*TASK STATEMENT:* Your answer should be every line of the records that contains the word "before", copied as it stands.

*RECORDS TO PROCESS:*
*** Begin section ***
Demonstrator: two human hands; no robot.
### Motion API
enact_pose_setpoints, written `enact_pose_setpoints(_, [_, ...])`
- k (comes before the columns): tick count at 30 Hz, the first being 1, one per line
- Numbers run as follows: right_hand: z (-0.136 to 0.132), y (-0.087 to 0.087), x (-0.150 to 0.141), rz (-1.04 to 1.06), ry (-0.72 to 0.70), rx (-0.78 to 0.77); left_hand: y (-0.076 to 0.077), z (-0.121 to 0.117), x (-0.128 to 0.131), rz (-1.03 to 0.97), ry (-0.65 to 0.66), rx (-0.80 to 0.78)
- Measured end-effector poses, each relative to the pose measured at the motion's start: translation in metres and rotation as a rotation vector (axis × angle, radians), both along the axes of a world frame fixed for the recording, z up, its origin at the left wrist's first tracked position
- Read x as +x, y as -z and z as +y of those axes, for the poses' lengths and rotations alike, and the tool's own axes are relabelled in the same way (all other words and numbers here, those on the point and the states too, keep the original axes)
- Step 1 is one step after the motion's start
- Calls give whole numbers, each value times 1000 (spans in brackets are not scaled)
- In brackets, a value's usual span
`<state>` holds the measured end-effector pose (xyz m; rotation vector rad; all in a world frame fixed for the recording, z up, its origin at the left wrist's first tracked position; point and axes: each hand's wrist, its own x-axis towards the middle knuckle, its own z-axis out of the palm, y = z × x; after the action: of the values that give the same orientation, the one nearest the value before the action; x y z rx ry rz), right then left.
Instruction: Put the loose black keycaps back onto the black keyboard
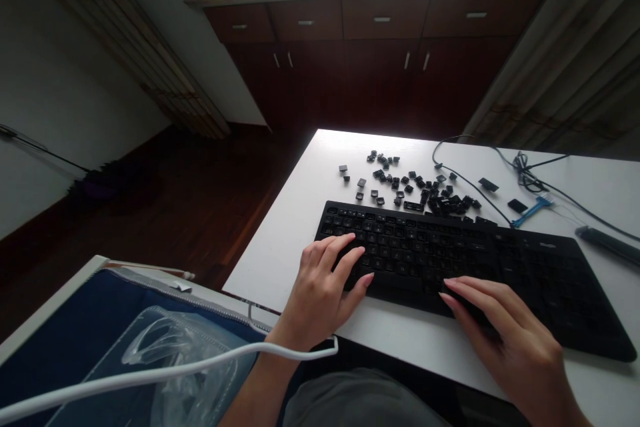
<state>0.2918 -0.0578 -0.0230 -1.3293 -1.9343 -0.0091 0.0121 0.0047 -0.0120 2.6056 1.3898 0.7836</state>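
Observation:
A black keyboard [450, 257] lies at a slant along the near side of the white table, and some of its key places look bare. My left hand [325, 277] rests on its left end, fingers spread over the keys and holding nothing. Over the bottom row near the middle, the thumb and fingertips of my right hand [505, 327] come together in a pinch. Whatever sits between them is too small and dark to make out. Behind the keyboard, loose black keycaps [443, 200] lie scattered and heaped, some upside down.
A blue plastic tool [533, 210] and a dark stick-like handle [607, 243] lie at the right, near a coiled black cable [523, 170]. A white curved rod [200, 365] crosses the lower left, above a blue zipped case [75, 327] with clear plastic on it.

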Motion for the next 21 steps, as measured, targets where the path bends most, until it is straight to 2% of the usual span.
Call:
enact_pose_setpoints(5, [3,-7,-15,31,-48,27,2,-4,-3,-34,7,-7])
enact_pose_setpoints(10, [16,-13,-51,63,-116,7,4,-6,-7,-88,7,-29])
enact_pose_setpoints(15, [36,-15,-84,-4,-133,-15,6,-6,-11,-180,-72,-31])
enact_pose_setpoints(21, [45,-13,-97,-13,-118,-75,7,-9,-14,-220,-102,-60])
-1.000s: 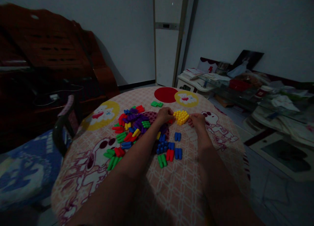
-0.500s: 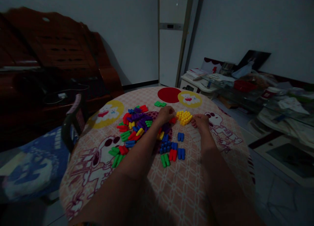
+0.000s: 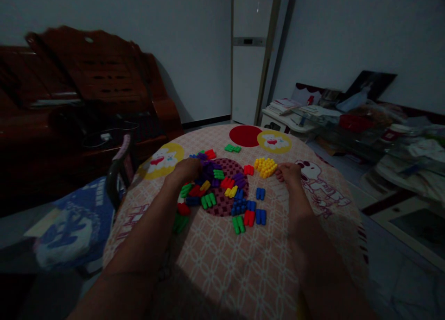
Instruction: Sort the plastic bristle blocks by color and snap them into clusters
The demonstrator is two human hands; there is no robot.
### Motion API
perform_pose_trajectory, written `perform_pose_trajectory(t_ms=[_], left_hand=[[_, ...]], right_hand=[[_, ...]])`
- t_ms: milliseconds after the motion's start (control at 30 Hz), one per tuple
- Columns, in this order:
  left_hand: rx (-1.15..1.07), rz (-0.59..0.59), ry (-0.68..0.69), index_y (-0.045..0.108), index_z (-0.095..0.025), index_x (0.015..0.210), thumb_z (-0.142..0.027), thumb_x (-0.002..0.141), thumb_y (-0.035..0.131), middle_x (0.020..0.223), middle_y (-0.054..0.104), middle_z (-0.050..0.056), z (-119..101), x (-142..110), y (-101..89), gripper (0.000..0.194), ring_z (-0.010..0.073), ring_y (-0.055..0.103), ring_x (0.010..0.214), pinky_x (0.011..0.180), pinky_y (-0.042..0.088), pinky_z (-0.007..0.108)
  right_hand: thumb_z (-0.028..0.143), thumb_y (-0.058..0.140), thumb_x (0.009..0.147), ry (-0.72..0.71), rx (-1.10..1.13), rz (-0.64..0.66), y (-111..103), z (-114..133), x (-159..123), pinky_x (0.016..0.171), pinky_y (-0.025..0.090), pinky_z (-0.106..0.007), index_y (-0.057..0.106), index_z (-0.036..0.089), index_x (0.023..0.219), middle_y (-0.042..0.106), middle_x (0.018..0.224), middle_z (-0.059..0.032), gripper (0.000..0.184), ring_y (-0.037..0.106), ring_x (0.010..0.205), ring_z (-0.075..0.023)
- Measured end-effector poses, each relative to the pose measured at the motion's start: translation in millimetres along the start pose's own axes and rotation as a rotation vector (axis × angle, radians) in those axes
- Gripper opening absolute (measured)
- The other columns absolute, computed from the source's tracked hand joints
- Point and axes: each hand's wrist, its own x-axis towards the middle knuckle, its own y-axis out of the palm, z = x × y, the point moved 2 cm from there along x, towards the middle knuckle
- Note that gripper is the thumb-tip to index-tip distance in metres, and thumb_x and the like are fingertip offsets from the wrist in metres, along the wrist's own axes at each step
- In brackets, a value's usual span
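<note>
Many small plastic building blocks lie on the round table, most of them loose. My left hand (image 3: 187, 170) is over the left side of the pile, beside the purple blocks (image 3: 207, 171); its fingertips are hidden, so its grip cannot be made out. My right hand (image 3: 289, 172) is closed, with thumb and fingers at the right edge of a joined cluster of yellow building blocks (image 3: 266, 167). A red block (image 3: 249, 170) lies just left of that cluster. Nearer to me are blue blocks (image 3: 238, 206), a red block (image 3: 249, 217) and a green block (image 3: 238, 225).
A patterned cloth (image 3: 222, 264) covers the table. One green block (image 3: 232, 148) lies apart near the far edge. A chair (image 3: 118, 172) stands at the left, with a wooden bench (image 3: 104, 70) behind. A cluttered glass-topped cabinet (image 3: 333, 130) is on the right.
My left hand has moved left, from beside the yellow cluster to the mixed pile. My right hand stays at the yellow cluster. The view has shifted slightly.
</note>
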Motion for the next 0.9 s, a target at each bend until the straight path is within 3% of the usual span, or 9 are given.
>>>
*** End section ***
*OUTPUT OF THE TASK:*
- k (comes before the columns): tick count at 30 Hz, the first being 1, one per line
`<state>` holds the measured end-effector pose (xyz m; rotation vector rad; all in a world frame fixed for the recording, z up, its origin at the left wrist's first tracked position; point and axes: each hand's wrist, its own x-axis towards the middle knuckle, its own z-axis out of the palm, y = z × x; after the action: of the values that give the same orientation, the one nearest the value before the action; x y z rx ry rz), right then left.

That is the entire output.